In her presentation to us of this matter, our mother and Haven were exactly as good friends now as they always had been. They exchanged Christmas cards each year, and about the many cards we received — that got taped, forming a decorative frame, to the door of our hall — our mother would not remark, except for the one from Haven. When it came, she would say, “I got a card from my friend Haven!” and we would have to come look at the card, and then she would tape it up.

“Oh, Haven!” our father would say, if he was home and had been made to view the card. “How’s she doing? Hope she’s well!” But he had met her only once.
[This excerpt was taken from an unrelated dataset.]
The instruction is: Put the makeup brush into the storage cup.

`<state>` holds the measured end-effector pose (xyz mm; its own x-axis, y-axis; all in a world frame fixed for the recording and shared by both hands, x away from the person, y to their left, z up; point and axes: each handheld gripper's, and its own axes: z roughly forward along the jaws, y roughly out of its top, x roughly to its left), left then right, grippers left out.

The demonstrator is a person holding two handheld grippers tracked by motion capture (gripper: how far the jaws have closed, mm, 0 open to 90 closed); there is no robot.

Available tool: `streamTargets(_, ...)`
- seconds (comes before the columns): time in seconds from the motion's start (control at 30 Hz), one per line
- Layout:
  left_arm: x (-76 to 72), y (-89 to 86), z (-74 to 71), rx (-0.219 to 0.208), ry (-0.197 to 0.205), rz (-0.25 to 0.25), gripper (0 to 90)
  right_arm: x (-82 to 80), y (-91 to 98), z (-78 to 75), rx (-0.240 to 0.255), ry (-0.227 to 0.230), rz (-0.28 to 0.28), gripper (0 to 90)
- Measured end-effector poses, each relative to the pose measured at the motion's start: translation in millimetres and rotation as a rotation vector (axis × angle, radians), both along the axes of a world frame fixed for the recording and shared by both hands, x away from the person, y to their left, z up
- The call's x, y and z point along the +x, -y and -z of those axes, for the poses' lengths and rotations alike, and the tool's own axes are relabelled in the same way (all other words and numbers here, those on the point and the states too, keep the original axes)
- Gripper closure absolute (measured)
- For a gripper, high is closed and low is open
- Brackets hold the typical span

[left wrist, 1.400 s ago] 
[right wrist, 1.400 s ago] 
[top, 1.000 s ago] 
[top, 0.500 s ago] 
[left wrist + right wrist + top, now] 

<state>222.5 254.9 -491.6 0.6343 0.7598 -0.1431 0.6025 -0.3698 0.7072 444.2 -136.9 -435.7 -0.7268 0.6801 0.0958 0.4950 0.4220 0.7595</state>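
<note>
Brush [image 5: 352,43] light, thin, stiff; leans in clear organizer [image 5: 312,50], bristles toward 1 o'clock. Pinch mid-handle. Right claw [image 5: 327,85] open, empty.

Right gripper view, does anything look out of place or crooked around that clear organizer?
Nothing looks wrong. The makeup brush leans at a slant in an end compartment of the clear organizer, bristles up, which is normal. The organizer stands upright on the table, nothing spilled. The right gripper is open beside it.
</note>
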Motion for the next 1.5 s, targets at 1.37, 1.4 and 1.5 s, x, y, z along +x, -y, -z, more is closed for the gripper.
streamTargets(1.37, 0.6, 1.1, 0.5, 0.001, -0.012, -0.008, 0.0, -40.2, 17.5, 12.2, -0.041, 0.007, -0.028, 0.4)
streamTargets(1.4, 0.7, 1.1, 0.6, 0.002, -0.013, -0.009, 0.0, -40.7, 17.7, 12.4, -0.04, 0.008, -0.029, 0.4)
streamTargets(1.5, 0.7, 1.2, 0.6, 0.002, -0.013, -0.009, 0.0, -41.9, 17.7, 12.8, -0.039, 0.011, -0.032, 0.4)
Sometimes in a blue moon, our mother would say, “I got a letter from Haven, my friend Haven,” and she’d be in an odd mood the rest of the day. She’d think of a craft project for us to do, Leala and me, and take a nap on the couch in the living room, with a heavy afghan pulled up to her neck.

“Haven loved Snickers bars,” she once said. At any rate, although they hadn’t seen each other in ten years, my mother still spoke as if she and Haven were as close as ever. For example, if Leala referred to her best friend, Juliana, who sat next to her in second grade, my mother would respond, “My best friend is Haven.”
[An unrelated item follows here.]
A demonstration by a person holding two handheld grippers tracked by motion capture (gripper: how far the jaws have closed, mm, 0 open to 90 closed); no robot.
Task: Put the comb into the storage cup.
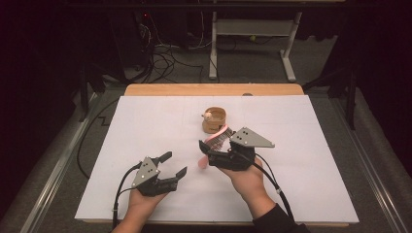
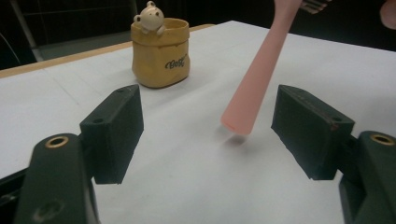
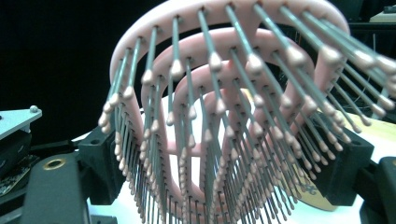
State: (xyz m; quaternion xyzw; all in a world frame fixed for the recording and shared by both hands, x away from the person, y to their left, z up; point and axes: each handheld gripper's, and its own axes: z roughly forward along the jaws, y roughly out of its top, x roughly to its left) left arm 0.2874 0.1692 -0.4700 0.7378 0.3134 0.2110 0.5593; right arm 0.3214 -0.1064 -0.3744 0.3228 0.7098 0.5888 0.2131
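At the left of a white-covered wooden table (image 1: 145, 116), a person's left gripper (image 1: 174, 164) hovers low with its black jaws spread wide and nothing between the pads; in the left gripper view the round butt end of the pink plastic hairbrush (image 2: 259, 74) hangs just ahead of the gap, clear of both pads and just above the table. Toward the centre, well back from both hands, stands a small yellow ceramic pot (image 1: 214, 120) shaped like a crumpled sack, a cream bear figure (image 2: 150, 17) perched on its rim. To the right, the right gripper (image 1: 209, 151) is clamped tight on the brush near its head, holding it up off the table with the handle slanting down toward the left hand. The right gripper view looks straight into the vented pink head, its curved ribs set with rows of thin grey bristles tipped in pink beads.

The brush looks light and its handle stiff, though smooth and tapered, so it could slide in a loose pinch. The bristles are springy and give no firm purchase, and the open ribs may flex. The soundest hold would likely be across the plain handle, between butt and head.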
All this — the existence of the apocryphal Haven — was the reason that my middle name was Haven, and that “Haven,” whoever she was, was Leala’s godmother — twice gifts had arrived on Leala’s birthday, from “Haven”—it was the reason our mother now chased me through the halls yelling, “Come here right now and let me spank you, don’t you run from me”; she could not bear for Haven to arrive and see that her two daughters — Leala, skinny, big gray eyes, black hair, and myself — had uncombed hair.

Our mother lived alone most of the time. Our father often did six-day stints “on alert” at Pease Air National Guard Base, flew refuelers for bombers in the Falkland Islands, visited bases in Japan and Guam. Our mother got fat and became depressed. She protests when I (Leala will not) claim (or used to claim) that she was unhappy. “I’m very happy!” she says. “I was happy! I love my life!” But Leala and I remember days when she washed and ironed every curtain in the house. “The curtains were terrible,” she told us, “so much dust.” Every two weeks she washed, waxed, and buffed the wood floors of the kitchen, the dining room, and the lower halls inch by inch on her hands and knees. “Water is wood’s worst enemy,” she told us. “Wood hates water.” She took an hour-long nap each day on the couch with the afghan pulled over her and said, “You girls play outside.” Every week she made double batches of chocolate-chip cookies, and once they were laid out on paper towels on the kitchen counters we asked, “Aren’t you going to have one?” and she’d say, “No, I’m on a diet,” and later eat three.

But that morning she rose at six a.m., weeded the strawberry garden, dusted the house, and drove us to Shop ’n Save and bought a roaster, then drove to Dairy Queen and bought an ice-cream cake, even though we only had thirty dollars to last us until the end of the month, because our mother had remembered that Haven liked ice cream. Now our mother re-dusted the baseboards while Leala and I danced in the den and peered out the windows, squinting into the sunlight at the white disappearing end of our dirt road in anticipation of the car that would be Haven’s.

This story is boring, I apologize. Leala was her first child, which is what I want to tell you, and responsible for everything. It was to Leala that our mother said, “I chose to stay home with you and be a mother to you, because I wanted you to feel you had a mother. And I don’t regret my decision. But if I hadn’t had you, I could have had a career.

“I would have gone to medical school,” our mother said to Leala. “I was a biology major in college and I got all A’s. I wanted to be a doctor, and I am still interested in medicine to this day.”